The diving here si very different with towering headlands
plunging into the sea, a generally much more exposed coastline.
Due to the heavy seas during the monsoon, reef building corals
are very sparse, but this does not detract from the spectacular
underwater scenery of drop-offs and large boulders and gullies.
Soft corals seem to endure the conditions well and because
the coast is open to the Indian Ocean you will encounter large
shoals of fish, many pelagic, and one or two surprising species
such as the giant Cuttlefish.
Our
dive sites included.-
Eagle's
Nest/Hoons Bay
These
are two safari beach dive sites adjacent to each other either
side of a headland. Both offer safe easy entry to shallow
(5-15 metres) coral gardens with the giant kelp growing along
the edge of the reef closer to the shore. A lot of life for
the macro lens here, including Christmas Tree worms, plume
worms, gobies, hawkfish and several species of nudibranch.

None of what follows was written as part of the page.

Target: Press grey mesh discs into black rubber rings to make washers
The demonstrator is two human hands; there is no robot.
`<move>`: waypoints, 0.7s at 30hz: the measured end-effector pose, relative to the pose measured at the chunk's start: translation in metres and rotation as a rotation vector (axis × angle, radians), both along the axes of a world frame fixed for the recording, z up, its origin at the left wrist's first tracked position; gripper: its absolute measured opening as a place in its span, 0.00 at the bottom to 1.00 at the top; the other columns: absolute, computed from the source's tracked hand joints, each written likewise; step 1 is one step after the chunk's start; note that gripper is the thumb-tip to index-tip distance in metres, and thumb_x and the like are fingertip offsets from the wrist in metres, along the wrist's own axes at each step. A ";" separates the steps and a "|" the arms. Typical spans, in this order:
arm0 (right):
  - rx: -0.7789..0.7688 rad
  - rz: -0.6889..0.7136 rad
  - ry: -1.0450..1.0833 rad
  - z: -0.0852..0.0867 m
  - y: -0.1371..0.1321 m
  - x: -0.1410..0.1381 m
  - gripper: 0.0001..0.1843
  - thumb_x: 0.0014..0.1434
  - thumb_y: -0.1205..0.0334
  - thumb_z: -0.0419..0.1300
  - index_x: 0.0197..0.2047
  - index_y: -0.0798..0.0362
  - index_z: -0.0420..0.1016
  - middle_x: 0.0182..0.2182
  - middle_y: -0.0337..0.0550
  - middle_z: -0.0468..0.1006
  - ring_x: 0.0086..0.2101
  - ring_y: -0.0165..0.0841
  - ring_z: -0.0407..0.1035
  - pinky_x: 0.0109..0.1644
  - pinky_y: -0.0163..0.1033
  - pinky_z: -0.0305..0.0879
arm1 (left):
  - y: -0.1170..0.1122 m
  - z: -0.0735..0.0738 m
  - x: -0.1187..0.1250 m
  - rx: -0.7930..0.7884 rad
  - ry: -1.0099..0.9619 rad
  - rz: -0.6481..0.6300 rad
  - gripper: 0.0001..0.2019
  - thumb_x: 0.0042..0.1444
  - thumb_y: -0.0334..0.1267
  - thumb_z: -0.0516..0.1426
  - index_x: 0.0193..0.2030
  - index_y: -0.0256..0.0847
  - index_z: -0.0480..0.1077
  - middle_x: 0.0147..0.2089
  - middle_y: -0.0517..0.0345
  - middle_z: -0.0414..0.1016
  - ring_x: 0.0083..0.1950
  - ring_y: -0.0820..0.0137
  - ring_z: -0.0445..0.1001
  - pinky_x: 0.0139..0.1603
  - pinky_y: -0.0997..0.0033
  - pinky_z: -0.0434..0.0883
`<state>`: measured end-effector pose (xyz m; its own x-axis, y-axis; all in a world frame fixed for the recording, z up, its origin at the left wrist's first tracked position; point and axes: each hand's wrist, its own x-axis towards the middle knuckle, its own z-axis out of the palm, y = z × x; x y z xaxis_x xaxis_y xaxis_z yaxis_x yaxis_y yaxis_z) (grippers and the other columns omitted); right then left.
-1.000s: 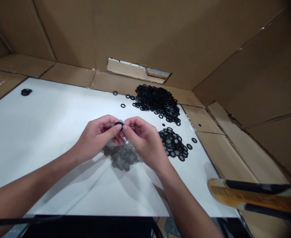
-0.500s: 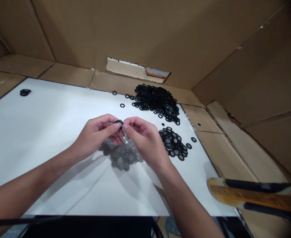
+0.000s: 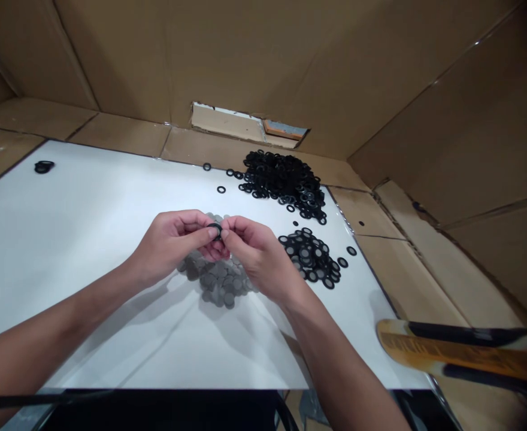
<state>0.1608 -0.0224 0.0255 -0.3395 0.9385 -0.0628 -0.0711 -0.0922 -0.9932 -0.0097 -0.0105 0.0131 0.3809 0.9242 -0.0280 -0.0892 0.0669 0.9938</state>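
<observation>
even overhead light, soft shadows, edges warped and dim.

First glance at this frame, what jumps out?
Left hand and right hand pinch one black ring between them at mid-sheet, above a heap of grey discs. At the far edge of the white sheet lies a big pile of black rings; a smaller ring pile, some with grey centres, sits right of the hands.

An orange object [image 3: 461, 354], perhaps a tool, lies by cardboard walls [image 3: 290, 60].
</observation>
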 end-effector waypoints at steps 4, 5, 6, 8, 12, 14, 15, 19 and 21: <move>0.020 -0.049 -0.012 -0.006 -0.001 -0.002 0.09 0.62 0.59 0.58 0.32 0.52 0.66 0.26 0.35 0.71 0.29 0.28 0.68 0.35 0.36 0.63 | -0.001 0.000 0.001 -0.002 0.001 0.023 0.08 0.57 0.41 0.64 0.34 0.37 0.77 0.29 0.58 0.79 0.31 0.69 0.79 0.38 0.69 0.78; 0.026 -0.061 -0.025 -0.007 -0.001 -0.002 0.08 0.62 0.59 0.58 0.32 0.52 0.66 0.26 0.35 0.71 0.29 0.28 0.68 0.35 0.35 0.63 | -0.001 0.001 0.001 -0.005 -0.003 0.031 0.09 0.56 0.41 0.65 0.34 0.37 0.77 0.29 0.58 0.79 0.31 0.69 0.79 0.38 0.69 0.78; 0.034 -0.069 -0.038 -0.008 -0.002 -0.002 0.08 0.63 0.59 0.58 0.33 0.52 0.66 0.26 0.35 0.72 0.29 0.28 0.69 0.35 0.35 0.64 | -0.001 0.001 0.002 -0.007 -0.006 0.037 0.09 0.56 0.42 0.65 0.34 0.37 0.76 0.30 0.58 0.79 0.31 0.69 0.79 0.38 0.69 0.78; 0.053 -0.076 -0.063 -0.008 -0.002 -0.001 0.07 0.63 0.59 0.58 0.34 0.52 0.67 0.27 0.35 0.72 0.29 0.28 0.70 0.34 0.35 0.63 | -0.002 0.001 0.002 -0.005 -0.012 0.048 0.09 0.56 0.42 0.65 0.34 0.37 0.76 0.30 0.58 0.79 0.31 0.69 0.79 0.37 0.70 0.78; 0.100 -0.089 -0.095 -0.004 -0.004 -0.001 0.08 0.63 0.58 0.59 0.35 0.53 0.69 0.27 0.35 0.72 0.30 0.28 0.70 0.35 0.34 0.64 | -0.003 0.003 0.003 0.024 0.013 0.088 0.09 0.57 0.41 0.65 0.35 0.37 0.76 0.30 0.58 0.80 0.31 0.70 0.79 0.38 0.71 0.78; 0.122 -0.108 -0.106 0.000 -0.005 -0.001 0.08 0.63 0.58 0.60 0.35 0.53 0.70 0.27 0.35 0.71 0.30 0.28 0.70 0.35 0.34 0.65 | -0.004 0.004 0.003 0.043 0.030 0.115 0.08 0.57 0.41 0.65 0.35 0.38 0.76 0.30 0.58 0.80 0.32 0.70 0.79 0.38 0.71 0.78; 0.130 -0.121 -0.115 0.001 -0.005 -0.001 0.08 0.62 0.58 0.60 0.35 0.53 0.70 0.27 0.35 0.71 0.30 0.28 0.69 0.35 0.33 0.65 | -0.005 0.004 0.003 0.049 0.038 0.124 0.08 0.57 0.41 0.65 0.35 0.38 0.76 0.31 0.58 0.80 0.32 0.70 0.79 0.38 0.72 0.78; 0.152 -0.161 -0.152 0.004 -0.004 -0.001 0.07 0.61 0.60 0.62 0.34 0.54 0.72 0.26 0.35 0.71 0.29 0.27 0.69 0.35 0.33 0.66 | -0.004 0.005 0.003 0.052 0.048 0.142 0.09 0.56 0.42 0.66 0.36 0.38 0.76 0.32 0.58 0.80 0.33 0.69 0.79 0.39 0.71 0.77; 0.159 -0.163 -0.154 0.004 -0.003 -0.001 0.07 0.61 0.60 0.62 0.33 0.54 0.72 0.26 0.35 0.72 0.29 0.28 0.69 0.35 0.33 0.66 | -0.003 0.005 0.003 0.057 0.043 0.148 0.10 0.55 0.42 0.66 0.38 0.39 0.75 0.32 0.58 0.80 0.33 0.69 0.78 0.39 0.71 0.76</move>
<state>0.1597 -0.0252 0.0297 -0.1807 0.9823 0.0502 0.0805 0.0657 -0.9946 -0.0068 -0.0139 0.0183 0.2395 0.9708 0.0125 -0.0513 -0.0001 0.9987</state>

Large shoals of coral fish gather under the table corals and
watch out for octopus, scorpion fish and particularly ugly
stone fish! This area offers good easy diving with some lovely
beaches to relax on between dives with your picnic lunch and
are particularly popular for a night dive and beach barbeque.
Gorilla
Point and Donkey Head
These
are dhow dive sites approximately 10km east of Salalah and
offer very similar diving under he towering limestone cliffs.
The wall below the cliffs extends to 15-20 metres and then
drops more gently on a seabed dissected by gulleys and strewn
with large boulders. Some hard coral growth is found here
but most is soft with sea whips and small black coral outcrops.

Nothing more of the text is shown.